Each line below should be repeated exactly as it stands.

Dataset content –
# # # #

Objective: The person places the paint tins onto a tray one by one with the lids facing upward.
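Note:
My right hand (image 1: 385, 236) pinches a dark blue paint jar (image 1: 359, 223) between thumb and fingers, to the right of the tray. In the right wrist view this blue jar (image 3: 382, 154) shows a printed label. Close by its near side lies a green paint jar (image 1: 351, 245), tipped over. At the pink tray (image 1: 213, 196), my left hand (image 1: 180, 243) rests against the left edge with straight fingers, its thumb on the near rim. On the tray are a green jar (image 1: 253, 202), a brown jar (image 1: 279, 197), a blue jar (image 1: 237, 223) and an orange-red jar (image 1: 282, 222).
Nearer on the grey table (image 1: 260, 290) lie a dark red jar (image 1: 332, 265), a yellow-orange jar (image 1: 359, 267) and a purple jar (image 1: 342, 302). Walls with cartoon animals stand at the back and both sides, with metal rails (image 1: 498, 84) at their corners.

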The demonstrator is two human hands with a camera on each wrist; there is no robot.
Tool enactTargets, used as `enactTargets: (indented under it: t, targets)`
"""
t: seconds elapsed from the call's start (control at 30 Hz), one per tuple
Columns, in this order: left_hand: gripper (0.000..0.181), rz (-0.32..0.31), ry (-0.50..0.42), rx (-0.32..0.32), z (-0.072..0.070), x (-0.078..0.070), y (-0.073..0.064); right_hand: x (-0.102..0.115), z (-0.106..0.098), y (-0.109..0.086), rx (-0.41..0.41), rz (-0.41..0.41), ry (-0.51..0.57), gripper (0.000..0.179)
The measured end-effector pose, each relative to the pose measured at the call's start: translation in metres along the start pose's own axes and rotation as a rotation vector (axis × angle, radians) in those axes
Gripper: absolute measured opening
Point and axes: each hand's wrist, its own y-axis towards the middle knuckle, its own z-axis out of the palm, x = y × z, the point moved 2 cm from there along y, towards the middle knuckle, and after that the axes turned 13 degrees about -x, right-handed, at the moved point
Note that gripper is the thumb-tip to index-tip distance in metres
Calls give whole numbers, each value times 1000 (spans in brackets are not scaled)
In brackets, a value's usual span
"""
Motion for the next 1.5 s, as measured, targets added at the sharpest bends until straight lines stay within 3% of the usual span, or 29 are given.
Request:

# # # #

Completed exercise –
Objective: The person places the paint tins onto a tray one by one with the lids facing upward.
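Note:
My right hand (image 1: 385, 236) pinches a dark blue paint jar (image 1: 359, 223) between thumb and fingers, to the right of the tray. In the right wrist view this blue jar (image 3: 382, 154) shows a printed label. Close by its near side lies a green paint jar (image 1: 351, 245), tipped over. At the pink tray (image 1: 213, 196), my left hand (image 1: 180, 243) rests against the left edge with straight fingers, its thumb on the near rim. On the tray are a green jar (image 1: 253, 202), a brown jar (image 1: 279, 197), a blue jar (image 1: 237, 223) and an orange-red jar (image 1: 282, 222).
Nearer on the grey table (image 1: 260, 290) lie a dark red jar (image 1: 332, 265), a yellow-orange jar (image 1: 359, 267) and a purple jar (image 1: 342, 302). Walls with cartoon animals stand at the back and both sides, with metal rails (image 1: 498, 84) at their corners.
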
The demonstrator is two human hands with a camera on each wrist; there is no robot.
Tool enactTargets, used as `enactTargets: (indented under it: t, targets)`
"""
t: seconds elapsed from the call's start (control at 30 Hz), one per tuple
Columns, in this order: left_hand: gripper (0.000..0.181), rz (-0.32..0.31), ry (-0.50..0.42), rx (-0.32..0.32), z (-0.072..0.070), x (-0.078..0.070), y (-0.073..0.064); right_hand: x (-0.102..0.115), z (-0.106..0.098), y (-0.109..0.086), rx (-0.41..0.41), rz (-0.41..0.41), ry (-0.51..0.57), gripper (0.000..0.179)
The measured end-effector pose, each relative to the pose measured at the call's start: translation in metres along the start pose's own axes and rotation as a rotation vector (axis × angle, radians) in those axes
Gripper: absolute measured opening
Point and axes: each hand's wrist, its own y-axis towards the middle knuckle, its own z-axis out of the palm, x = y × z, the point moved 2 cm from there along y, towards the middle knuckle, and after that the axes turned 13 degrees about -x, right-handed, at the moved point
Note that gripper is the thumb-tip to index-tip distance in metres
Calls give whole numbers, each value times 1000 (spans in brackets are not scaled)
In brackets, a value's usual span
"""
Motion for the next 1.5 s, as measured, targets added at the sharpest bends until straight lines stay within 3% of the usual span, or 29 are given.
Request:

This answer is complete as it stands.